> [Exercise instructions]
Write out the data below exactly, beginning with the first line and ending once the line that has "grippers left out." is written.
○ ○ ○ ○ ○
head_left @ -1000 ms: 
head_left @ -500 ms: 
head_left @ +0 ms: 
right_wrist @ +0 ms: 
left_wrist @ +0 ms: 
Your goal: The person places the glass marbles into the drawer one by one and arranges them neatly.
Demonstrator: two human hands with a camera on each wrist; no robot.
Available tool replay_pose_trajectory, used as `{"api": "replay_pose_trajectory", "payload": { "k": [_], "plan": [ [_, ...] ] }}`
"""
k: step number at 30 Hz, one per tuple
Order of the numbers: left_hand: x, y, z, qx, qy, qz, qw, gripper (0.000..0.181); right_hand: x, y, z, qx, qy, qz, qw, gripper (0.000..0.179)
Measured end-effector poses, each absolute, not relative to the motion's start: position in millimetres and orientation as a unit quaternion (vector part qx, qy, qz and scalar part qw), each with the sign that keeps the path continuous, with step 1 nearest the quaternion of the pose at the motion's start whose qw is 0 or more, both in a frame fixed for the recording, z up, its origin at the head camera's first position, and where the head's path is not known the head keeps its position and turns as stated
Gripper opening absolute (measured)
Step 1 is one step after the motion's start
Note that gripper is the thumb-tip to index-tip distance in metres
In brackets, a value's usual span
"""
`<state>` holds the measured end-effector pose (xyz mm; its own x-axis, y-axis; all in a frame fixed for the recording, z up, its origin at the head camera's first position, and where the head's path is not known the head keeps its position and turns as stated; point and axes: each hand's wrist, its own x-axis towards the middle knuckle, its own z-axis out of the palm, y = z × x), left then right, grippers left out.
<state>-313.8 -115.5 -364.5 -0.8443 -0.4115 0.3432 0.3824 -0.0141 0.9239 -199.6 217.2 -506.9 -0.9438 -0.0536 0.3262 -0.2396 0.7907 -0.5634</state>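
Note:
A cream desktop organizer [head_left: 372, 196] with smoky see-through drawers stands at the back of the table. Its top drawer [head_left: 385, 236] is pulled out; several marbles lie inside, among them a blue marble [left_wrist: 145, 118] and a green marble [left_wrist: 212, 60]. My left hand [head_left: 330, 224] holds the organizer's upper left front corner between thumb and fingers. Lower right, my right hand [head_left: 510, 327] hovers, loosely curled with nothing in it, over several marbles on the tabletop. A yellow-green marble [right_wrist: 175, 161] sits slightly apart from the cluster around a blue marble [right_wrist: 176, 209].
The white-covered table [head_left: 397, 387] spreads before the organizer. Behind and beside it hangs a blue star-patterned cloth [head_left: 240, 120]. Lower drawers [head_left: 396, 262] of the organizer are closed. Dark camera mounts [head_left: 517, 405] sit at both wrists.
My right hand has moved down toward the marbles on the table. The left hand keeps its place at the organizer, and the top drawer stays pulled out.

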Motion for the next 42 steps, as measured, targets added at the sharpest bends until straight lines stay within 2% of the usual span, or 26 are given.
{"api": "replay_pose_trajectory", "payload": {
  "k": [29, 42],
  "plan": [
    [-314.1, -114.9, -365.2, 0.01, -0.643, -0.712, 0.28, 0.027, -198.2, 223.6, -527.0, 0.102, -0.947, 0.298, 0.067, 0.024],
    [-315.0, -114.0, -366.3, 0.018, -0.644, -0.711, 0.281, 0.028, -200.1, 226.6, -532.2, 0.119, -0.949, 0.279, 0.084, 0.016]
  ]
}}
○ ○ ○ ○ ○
> [Task solution]
head_left @ -1000 ms: 
head_left @ -500 ms: 
head_left @ +0 ms: 
right_wrist @ +0 ms: 
left_wrist @ +0 ms: 
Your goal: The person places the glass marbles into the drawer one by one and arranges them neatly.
Demonstrator: two human hands with a camera on each wrist; no robot.
Available tool replay_pose_trajectory, used as `{"api": "replay_pose_trajectory", "payload": { "k": [_], "plan": [ [_, ...] ] }}`
"""
k: step number at 30 Hz, one per tuple
Order of the numbers: left_hand: x, y, z, qx, qy, qz, qw, gripper (0.000..0.181); right_hand: x, y, z, qx, qy, qz, qw, gripper (0.000..0.179)
Measured end-effector poses, each absolute, not relative to the motion's start: position in millimetres and orientation as a unit quaternion (vector part qx, qy, qz and scalar part qw), each with the sign that keeps the path continuous, with step 1 nearest the quaternion of the pose at the motion's start whose qw is 0 or more, both in a frame fixed for the recording, z up, its origin at the head camera's first position, and where the head's path is not known the head keeps its position and turns as stated
Gripper opening absolute (measured)
Step 1 is one step after the motion's start
Note that gripper is the thumb-tip to index-tip distance in metres
In brackets, a value's usual span
"""
`<state>` holds the measured end-effector pose (xyz mm; its own x-axis, y-axis; all in a frame fixed for the recording, z up, its origin at the head camera's first position, and where the head's path is not known the head keeps its position and turns as stated; point and axes: each hand's wrist, its own x-axis towards the middle knuckle, its own z-axis out of the palm, y = z × x), left then right, grippers left out.

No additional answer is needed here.